Inúmeros músicos habilidosos e com total domínio do seu
instrumento fazem canções elaboradíssimas, com arranjos fenomenais e super
trabalhados e cantam somente para nichos, muitas vezes não alcançando muito
mais que uma carreira amadora.
É tão simples que chega a ser complexo como os Beatles (pra
ficar no exemplo mais óbvio), consegue ultrapassar gerações com suas melodias
singelas, frutos da parceria entre John Lennon e Paul MacCartney. As letras da
banda falam das diversas emoções que passamos no decorrer da vida, além de
alguns devaneios, mas é de entendimento geral que nenhum dos quatro rapazes de
Liverpool eram músicos geniais tecnicamente falando, no entanto eram brilhantes
no que diz respeito ao feeling e talento nato para composições, vide suas
músicas gerarem interesse em qualquer garoto que se aproxime do som da banda ou
a quantidade absurda de discos que o grupo ainda vende, mesmo após décadas
desde o final da banda.
Os exemplos não param por aí. No mainstream da música mundial
atual são poucos os músicos que realmente dominam plenamente seu instrumento, mas
não veja isso como uma coisa ruim, pois muitas das bandas tidas como clássicas
também não eram excepcionais tecnicamente. Por exemplo, quem é o músico
fantástico do Rolling Stones? Keith Ricards é o cara do feeling, da guitarra
com seu timbre único, reconhecível a quilômetros de distância, mas passa longe
do virtuosismo de Jimi Hendrix ou Jimmy Page. Outros exemplos de grandes
músicos que tem canções intrincadas na memória pop mundial para todo sempre são
U2, R.E.M., Oasis, The Clash, Ramones, entre muitos e muitos outros.

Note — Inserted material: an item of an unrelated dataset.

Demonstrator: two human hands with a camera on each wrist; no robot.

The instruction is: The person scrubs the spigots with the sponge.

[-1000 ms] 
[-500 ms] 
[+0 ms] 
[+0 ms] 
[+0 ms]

Não estou aqui dizendo que não é preciso técnica para se
construir uma carreira sólida, estou dizendo que muitos artistas o fazem
substituindo tais habilidades pelo feeling e talento. Mas claro, vale lembrar
que também existem artistas geniais com seus instrumentos que se tornaram
clássicos, como o Led Zeppelin, o Metallica, o Rush, o Pink Floyd, entre
outros.
A verdade é que não tem muita lógica, às vezes uma música
bate e já era, ela se torna especial pra você e não há mais como reverter esse
processo. Mas é fato que existem bandas que conseguem despertar essa sensação
em mais pessoas.
Transmita as músicas dos ouvidos para o coração e não para a
cabeça e a experiência será muito mais completa, pode ter certeza. Nunca,
jamais sinta algum incomodo por gostar de determinada banda ou som, pois isso
simplesmente não se explica, se sente.
David Oaski
Música transcende. Seja pela técnica ou pelo feeling que transmite. Talvez a regra mais importante seja: nunca se render à técnica em desfavor da arte. Pois música é arte. E arte não se qualifica matematicamente, se entende. E na maioria das vezes, mesmo sem se entender, se sente.